Soutenir l'indépendance de la Catalogne ou réclamer des ruines antiques "dérobées" par une puissance étrangère ? L'UEFA l'interdit et pourtant les matches de Ligue des champions, vitrines médiatiques sans égal, sont de plus en plus ciblés par certains supporters pour afficher des messages politiques.

Les fans de Tottenham vont-ils répliquer mercredi à l'injonction des ultras de l'Apoel Nicosie? Dans une énigmatique banderole au match aller de la phase de groupes, des supporters du club chypriote ont écrit fin septembre: "L'histoire ne peut être dérobée, rendez-nous les marbres!"

Une référence aux marbres d'Elgin, qui composent la majeure partie de la frise du célèbre Parthénon d'Athènes et sont entreposés à Londres dans le prestigieux British Museum depuis le début du XIXe siècle. Des vestiges toujours considérés, près de 200 ans plus tard, comme faisant partie du patrimoine héllène...

Un cas loin d'être isolé cette saison.
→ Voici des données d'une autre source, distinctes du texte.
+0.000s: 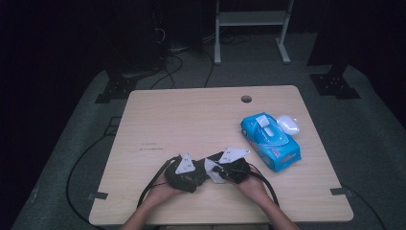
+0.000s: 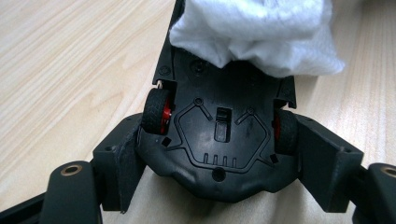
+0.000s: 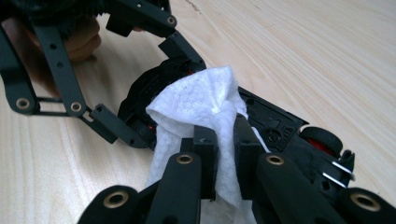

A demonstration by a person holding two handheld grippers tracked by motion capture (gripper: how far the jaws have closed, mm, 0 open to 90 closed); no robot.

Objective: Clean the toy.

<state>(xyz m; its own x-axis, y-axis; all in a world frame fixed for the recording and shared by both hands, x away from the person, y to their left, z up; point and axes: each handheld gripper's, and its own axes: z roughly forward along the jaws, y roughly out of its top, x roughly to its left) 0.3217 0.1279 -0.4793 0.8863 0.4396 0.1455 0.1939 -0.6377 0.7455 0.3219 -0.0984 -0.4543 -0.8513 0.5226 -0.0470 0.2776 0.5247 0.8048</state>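
Observation:
A black toy car (image 2: pixel 219 140) with red-hubbed wheels lies belly-up, and my left gripper (image 2: pixel 222 163) is shut on its two sides. My right gripper (image 3: pixel 226 140) is shut on a white wet wipe (image 3: pixel 196 102). The wipe rests on the car's underside (image 3: pixel 275 126) near one end. In the left gripper view the wipe (image 2: pixel 257 32) covers the far end of the car. From above, both grippers meet low over the table's front middle, left gripper (image 1: pixel 191 175) and right gripper (image 1: pixel 225 170), with the wipe (image 1: pixel 210 168) between them.
A blue pack of wet wipes (image 1: pixel 270 141) lies at the right of the wooden table (image 1: pixel 191 120), with a small white object (image 1: pixel 288 124) behind it. A cable hole (image 1: pixel 246 98) sits near the far edge. Cables trail off the front edge.

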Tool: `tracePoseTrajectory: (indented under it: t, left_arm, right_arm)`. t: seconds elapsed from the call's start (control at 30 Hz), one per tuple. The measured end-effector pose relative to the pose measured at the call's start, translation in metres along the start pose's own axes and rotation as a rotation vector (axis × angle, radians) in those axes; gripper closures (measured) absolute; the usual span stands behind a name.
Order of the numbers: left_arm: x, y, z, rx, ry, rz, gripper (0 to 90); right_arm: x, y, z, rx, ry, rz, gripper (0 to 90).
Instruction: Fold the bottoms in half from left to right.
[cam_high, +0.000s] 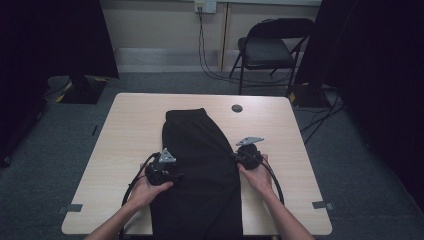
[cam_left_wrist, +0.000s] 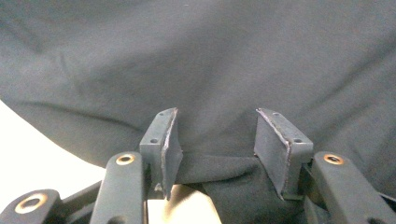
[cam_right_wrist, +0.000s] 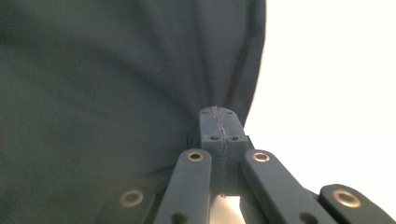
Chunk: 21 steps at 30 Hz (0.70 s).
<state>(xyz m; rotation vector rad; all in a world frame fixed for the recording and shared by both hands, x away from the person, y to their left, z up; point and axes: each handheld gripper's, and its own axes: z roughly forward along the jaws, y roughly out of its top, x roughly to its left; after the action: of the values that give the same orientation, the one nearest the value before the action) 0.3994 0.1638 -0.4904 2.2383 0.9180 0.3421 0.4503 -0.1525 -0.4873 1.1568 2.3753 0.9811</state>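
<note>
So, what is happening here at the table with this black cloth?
A person works on a black garment lying on the table, with a claw in each hand. The right claw is shut on the garment's edge, pinching the fabric. The left claw is at the opposite edge with its jaws apart and cloth between them, not pressed. It looks like the start of a fold or a lift.

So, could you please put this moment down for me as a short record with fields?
setting: pale wooden table, folding chair behind it
garment: black garment lying lengthwise on the table, near end hanging over the front edge
left tongs: at the garment's left edge, jaws apart with a fold of cloth between them, pads not pressing it
right tongs: at the garment's right edge, jaws together, pinching the cloth
small item: dark round disc on the far tabletop
</note>
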Motion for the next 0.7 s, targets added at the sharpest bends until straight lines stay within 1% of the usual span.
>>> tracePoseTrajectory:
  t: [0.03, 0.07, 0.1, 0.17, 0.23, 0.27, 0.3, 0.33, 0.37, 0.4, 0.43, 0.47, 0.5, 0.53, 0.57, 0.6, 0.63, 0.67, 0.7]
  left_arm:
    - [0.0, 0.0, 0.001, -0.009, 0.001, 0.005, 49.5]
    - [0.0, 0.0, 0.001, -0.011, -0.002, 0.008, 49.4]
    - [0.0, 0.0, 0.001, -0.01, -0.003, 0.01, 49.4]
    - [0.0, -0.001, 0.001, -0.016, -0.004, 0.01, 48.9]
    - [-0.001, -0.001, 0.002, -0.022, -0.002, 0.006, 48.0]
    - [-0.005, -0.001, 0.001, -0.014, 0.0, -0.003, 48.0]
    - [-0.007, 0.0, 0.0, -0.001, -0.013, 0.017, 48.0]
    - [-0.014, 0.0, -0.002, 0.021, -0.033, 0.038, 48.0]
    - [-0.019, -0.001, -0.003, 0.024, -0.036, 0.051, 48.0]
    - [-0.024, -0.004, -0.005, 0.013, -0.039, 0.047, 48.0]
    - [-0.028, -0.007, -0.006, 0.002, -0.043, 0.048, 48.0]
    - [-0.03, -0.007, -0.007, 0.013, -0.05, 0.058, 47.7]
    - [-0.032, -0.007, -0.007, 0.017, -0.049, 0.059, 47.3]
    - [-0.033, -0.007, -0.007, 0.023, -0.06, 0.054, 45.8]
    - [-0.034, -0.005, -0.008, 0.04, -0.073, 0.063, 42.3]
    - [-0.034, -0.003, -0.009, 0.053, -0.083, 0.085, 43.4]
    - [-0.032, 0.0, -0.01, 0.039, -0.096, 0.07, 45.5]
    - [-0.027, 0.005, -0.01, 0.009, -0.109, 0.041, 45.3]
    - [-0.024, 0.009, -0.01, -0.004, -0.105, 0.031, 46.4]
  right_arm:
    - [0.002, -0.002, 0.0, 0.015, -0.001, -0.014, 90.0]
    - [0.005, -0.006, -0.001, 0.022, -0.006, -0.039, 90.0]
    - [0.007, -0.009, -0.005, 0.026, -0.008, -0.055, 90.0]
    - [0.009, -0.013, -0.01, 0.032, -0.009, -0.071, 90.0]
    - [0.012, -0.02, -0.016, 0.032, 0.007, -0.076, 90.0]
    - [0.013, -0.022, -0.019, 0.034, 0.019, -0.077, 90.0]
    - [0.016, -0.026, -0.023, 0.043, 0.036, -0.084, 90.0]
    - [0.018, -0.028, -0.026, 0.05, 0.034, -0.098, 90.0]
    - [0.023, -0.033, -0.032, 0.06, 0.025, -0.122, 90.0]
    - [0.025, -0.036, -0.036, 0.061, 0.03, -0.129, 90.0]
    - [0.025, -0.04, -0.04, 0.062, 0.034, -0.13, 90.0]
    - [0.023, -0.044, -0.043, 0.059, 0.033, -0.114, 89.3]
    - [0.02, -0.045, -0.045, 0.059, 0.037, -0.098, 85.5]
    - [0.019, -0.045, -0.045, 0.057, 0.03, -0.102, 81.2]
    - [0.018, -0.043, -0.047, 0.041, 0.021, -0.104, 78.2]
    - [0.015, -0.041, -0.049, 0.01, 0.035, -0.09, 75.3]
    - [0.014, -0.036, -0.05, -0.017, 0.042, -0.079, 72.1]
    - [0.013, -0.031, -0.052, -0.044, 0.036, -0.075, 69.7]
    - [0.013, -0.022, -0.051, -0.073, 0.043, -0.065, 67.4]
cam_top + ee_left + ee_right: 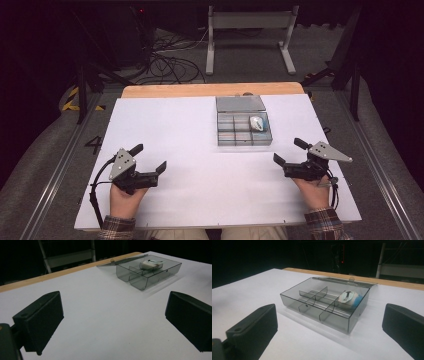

Lors de la rencontre Barcelone-Olympiakos (3-1) fin octobre au Camp Nou, des supporters ultras catalans ont notamment déployé une banderole "Liberté pour la Catalogne" en pleine crise politique post-referendum d'autodétermination.

La mise en scène la plus spectaculaire reste toutefois l'oeuvre des ultras du Legia Varsovie avec le gigantesque tifo fin août lors du 3e tour préliminaire contre Astana, qui présentait un enfant menacé par un soldat de la Wehrmacht accompagné de la mention: "Lors de l'insurrection de Varsovie, les Allemands ont tué 160.000 personnes, dont de nombreux enfants".

Acte 'illicite' à la marge

Si de telles prises de position sont "assez à la marge" du fait de l'hétérogénéité et des positionnements "très variés" au sein du supportérisme européen, "certains groupes vont se servir d'une tribune comme un moyen de faire la publicité autour de revendications avec un effet loupe très fort", explique à l'AFP le sociologue Ludovic Lestrelin.

"L'adoption de symboles provocateurs d'un point de vue politique s'inscrit dans une rhétorique guerrière dans le but de choquer et de se donner une identité forte", complète l'universitaire Sébastien Louis, auteur du livre "Ultras, les autres protagonistes du football" (édition Mare et Martin).

Pour l'UEFA, de tels actes sont jugés "illicites" en vertu de son règlement qui interdit les "messages de nature politique, idéologique, religieuse, injurieuse ou provocante" dans ses compétitions.

A l'image du Celtic Glasgow, épinglé en 2016 par l'instance à cause d'une dizaine de drapeaux palestiniens brandis par ses supporters lors d'un match de barrage contre le club israélien Hapoël Beer-Sheva, le Legia a écopé d'une amende de 35.000 euros pour son tifo polémique.

La réplique ne s'est pas faite attendre. Quelques jours après leur premier coup d'éclat, les ultras du club polonais avaient anticipé leur sanction en déployant en Europa League un autre tifo grimant l'UEFA en gigantesque cochon vêtu d'un costume frappé de la monnaie européenne...

'Apolitisme' et 'instrument' d'influence

"Le fait de défier les instances en place est quelque chose d'important dans la psyché des groupes ultras" car "au-delà de certaines tribunes qui ont une couleur politique bien déterminée, la seule opinion qui unit les ultras de l'Europe entière, c'est le fait de lutter contre la marchandisation du football", explique Sébastien Louis.

A l'inverse, comment interpréter l'intransigeance de l'UEFA sur le sujet des bannières politiques ? Pour Ludovic Lestrelin, "la position des instances sportives sur ces aspects-là est une position d'apolitisme", "le politique étant perçu comme source de conflits" alors que "les terrains sportifs sont censés être les lieux où l'on se réconcilie et dépasse les clivages sociaux".

"Dans la mesure où il y a un accroissement très net des enjeux économiques et une spectacularisation accrue du football, ce positionnement va aussi dans le sens de la neutralisation de toute expression qui viendrait contredire cela et dénaturer aux yeux des promoteurs la logique même de ce que doit être le sport", ajoute-t-il.

Mais l'apolitisme dans le foot est un "mythe qui ne tient pas longtemps la route", souligne Sébastien Louis. Et de citer les exemples du PSG, devenu l'un des éléments-clés de la stratégie d'"influence" du Qatar pour notamment faire face au "blocus imposé par ses voisins", ou de "l'instrument géopolitique" que représente le Mondial-2018 pour la Russie.